Le changement des régimes hydrauliques en amont et en aval et les modifications de la biodiversité, identifiables seulement sur le moyen-long terme, sont au centre de la problématique environnementale des barrages. Les équilibres écosystémiques séculaires sont bouleversés. Les conséquences qui peuvent être préjudiciables sur les ressources renouvelables sont au nombre de trois :

  1. l’évaporation des eaux accumulées : elle serait de l’ordre de 10 % des consommations nettes totales mondiales (le Lac Nasser du barrage d’Assouan consomme par évaporation 12 % du débit du Nil) ;
  2. l’envasement des retenues par les sédiments qui sont piégés dans les lacs de retenue réduit leur capacité régulatrice utile et écourte leur durée de fonctionnement (certains barrages en région méditerranéenne, sur le Mékong ou en Chine perdent chaque année de 2 à 4 % de leur capacité initiale) ;
  3. l’eutrophisation qui résulte de l’enrichissement de l’eau accumulée en substances fertilisantes (phosphates, nitrates) qui peuvent détériorer leur qualité si elle dépasse le pouvoir autorégulateur du lac récepteur.

En fin de compte, le bilan de l’OMVS est très nuancé. Pour mitiger les effets des aménagements sur l’environnement, l’organisation a lancé plusieurs programmes comme la création de l’Observatoire de l’environnement, qui suit les indicateurs de changement de l’environnement et publie chaque année un rapport sur l’état de l’environnement du bassin pour les décideurs.
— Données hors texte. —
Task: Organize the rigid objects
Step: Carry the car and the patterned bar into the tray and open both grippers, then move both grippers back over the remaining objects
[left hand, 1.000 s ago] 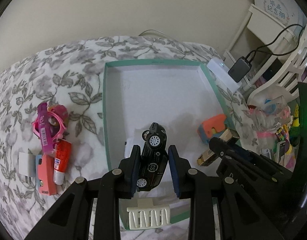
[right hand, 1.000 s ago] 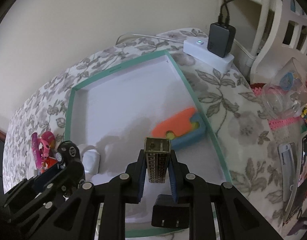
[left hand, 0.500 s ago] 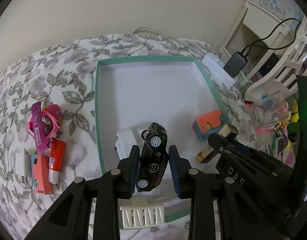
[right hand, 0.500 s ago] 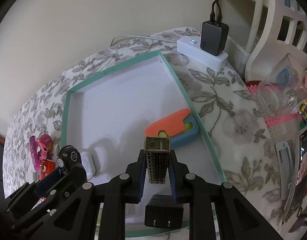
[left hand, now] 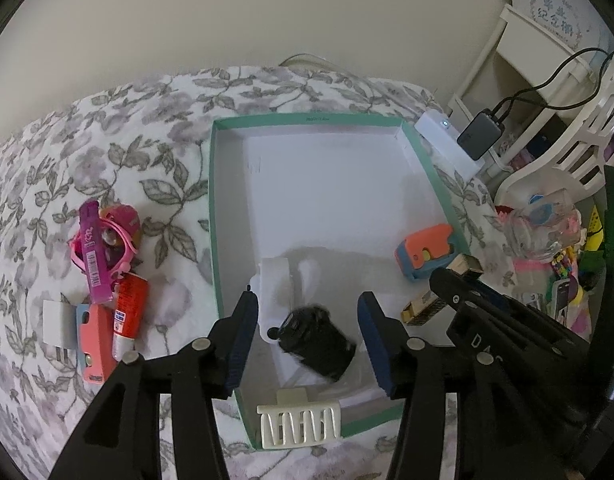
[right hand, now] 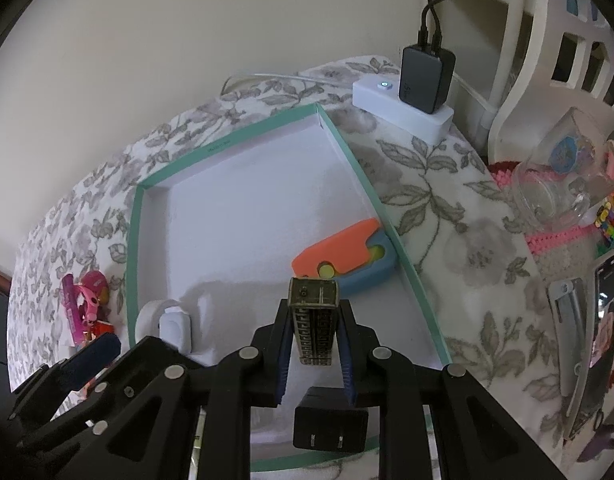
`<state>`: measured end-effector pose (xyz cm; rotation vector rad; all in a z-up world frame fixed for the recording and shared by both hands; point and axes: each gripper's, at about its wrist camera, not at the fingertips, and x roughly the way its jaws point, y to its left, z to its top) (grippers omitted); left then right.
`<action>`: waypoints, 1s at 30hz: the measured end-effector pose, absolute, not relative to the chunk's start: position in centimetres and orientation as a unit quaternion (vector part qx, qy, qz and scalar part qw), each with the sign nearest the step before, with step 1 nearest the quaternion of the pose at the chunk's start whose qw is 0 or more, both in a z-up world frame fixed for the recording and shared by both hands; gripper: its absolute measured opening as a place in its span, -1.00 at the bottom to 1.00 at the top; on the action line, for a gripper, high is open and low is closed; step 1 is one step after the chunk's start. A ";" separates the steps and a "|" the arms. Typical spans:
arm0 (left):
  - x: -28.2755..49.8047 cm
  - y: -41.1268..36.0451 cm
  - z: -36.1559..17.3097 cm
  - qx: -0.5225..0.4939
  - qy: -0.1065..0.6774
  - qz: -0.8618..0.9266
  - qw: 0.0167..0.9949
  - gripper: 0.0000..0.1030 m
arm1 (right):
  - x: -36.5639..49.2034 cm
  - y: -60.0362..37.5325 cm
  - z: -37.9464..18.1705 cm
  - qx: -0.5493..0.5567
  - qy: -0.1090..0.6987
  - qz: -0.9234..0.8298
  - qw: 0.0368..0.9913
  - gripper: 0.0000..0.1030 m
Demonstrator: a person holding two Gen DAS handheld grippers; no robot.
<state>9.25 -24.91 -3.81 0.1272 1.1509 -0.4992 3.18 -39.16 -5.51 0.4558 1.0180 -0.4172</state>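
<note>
Toy car [left hand: 317,340], black and motion-blurred, is seen between the spread fingers of the left gripper [left hand: 307,332], touching neither blue pad, over the white floor of the teal-rimmed box [left hand: 213,216] near its front left corner. Whether the car rests on the floor or is in the air cannot be told from the blur. The left jaws stand wide apart and hold nothing.

Just beside the car, toward the left wall, a white plastic piece [left hand: 273,280] lies inside the box. A white comb-like clip [left hand: 299,420] sits at the near rim. An orange and blue toy [left hand: 425,246] lies against the right wall of the box.

The right gripper [right hand: 313,344] is closed on a brass-coloured rectangular block [right hand: 314,320] with a fret pattern, held upright between the blue pads above the near part of the box. Below it a black plug adapter [right hand: 329,430] lies on the box floor by the front rim.

Outside the box, on the floral blanket [left hand: 107,152] to the left, a pink pair of goggles [left hand: 115,236], a purple tube [left hand: 93,252], a red tube [left hand: 127,316] and a salmon case [left hand: 93,344] are bunched together. Beyond the far right corner a white power strip [right hand: 403,110] carries a black charger [right hand: 425,80].
</note>
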 end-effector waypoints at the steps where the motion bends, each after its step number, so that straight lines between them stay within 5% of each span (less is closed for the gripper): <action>1: 9.2 -24.8 -3.5 0.061 0.535 -0.235 0.810 0.03 | 3.2 -39.1 -5.3 0.212 0.478 -0.197 0.829 -0.55; 11: 9.4 -23.5 -0.3 0.056 0.512 -0.230 0.826 0.05 | 2.8 -38.3 -1.6 0.198 0.443 -0.197 0.852 -0.52; 15: 10.2 -21.8 1.1 0.048 0.502 -0.206 0.839 0.40 | 2.6 -38.0 0.1 0.190 0.425 -0.201 0.862 -0.52; 25: 12.1 -16.8 2.7 0.029 0.494 -0.133 0.859 0.41 | 3.1 -36.6 0.7 0.177 0.426 -0.187 0.867 -0.52; 27: 12.6 -15.8 2.4 0.022 0.499 -0.119 0.858 0.61 | 3.2 -36.3 0.5 0.173 0.430 -0.185 0.867 -0.39; 30: 13.3 -14.3 1.6 0.005 0.512 -0.103 0.853 0.62 | 3.5 -35.8 0.3 0.169 0.434 -0.179 0.866 -0.16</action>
La lutte contre les plantes aquatiques envahissantes combine des études et recherches, des actions physiques (lutte mécanique permettant l’arrachage des végétaux déjà expérimentée), des actions de valorisation sous la forme de charbon-combustible et une implication des parties prenantes chargées de l’entretien et du curage des axes.

Le principal enseignement à tirer de l’OMVS est donc qu’un aménagement de bassin, parce qu’il génère des processus imprévus, impose toujours, ex post, de conduire des importantes de compensation.